_WHAT THE EXERCISE ASKS_
Write out every line exactly, from the first line of the records below through the line that contains "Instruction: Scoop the".

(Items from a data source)
++++

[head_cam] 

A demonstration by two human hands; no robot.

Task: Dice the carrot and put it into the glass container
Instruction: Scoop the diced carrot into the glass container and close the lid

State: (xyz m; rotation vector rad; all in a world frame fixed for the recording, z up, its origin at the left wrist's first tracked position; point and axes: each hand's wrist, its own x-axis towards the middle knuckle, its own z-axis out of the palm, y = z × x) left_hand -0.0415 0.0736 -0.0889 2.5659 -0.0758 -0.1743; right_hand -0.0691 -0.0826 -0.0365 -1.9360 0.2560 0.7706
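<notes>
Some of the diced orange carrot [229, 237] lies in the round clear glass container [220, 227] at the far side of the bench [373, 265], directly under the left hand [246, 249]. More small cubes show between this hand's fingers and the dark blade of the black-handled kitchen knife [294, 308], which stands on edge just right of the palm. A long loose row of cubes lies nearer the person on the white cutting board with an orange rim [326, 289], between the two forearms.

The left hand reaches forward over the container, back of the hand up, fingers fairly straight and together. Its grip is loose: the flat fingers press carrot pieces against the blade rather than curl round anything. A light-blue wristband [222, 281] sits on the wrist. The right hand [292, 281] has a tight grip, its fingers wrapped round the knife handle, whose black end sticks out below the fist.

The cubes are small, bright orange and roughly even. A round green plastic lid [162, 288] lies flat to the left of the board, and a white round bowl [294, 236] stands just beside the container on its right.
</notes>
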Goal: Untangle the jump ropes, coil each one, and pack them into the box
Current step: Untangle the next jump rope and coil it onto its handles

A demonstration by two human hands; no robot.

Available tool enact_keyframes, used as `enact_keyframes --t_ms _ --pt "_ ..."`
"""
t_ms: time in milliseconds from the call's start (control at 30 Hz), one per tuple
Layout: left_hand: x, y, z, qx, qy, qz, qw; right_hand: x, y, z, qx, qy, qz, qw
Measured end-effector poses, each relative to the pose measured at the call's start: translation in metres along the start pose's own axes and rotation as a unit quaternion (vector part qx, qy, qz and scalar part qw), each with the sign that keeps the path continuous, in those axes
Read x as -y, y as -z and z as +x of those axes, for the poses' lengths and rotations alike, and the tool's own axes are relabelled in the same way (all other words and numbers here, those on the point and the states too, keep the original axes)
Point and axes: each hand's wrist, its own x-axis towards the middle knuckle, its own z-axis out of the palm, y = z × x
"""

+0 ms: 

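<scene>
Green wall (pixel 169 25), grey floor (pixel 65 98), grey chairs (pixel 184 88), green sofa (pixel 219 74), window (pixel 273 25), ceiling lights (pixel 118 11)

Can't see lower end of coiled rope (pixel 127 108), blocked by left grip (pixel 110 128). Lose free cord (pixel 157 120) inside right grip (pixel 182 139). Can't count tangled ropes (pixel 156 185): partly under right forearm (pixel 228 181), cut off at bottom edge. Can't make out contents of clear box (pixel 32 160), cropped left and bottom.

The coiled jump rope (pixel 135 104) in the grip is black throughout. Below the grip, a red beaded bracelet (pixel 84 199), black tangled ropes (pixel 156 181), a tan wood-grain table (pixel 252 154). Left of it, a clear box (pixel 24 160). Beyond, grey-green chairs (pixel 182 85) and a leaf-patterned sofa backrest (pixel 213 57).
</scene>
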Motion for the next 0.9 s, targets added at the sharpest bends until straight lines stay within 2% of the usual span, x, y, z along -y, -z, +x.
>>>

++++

_TASK SOLUTION_
[head_cam] 

A demonstration by two human hands; no robot.

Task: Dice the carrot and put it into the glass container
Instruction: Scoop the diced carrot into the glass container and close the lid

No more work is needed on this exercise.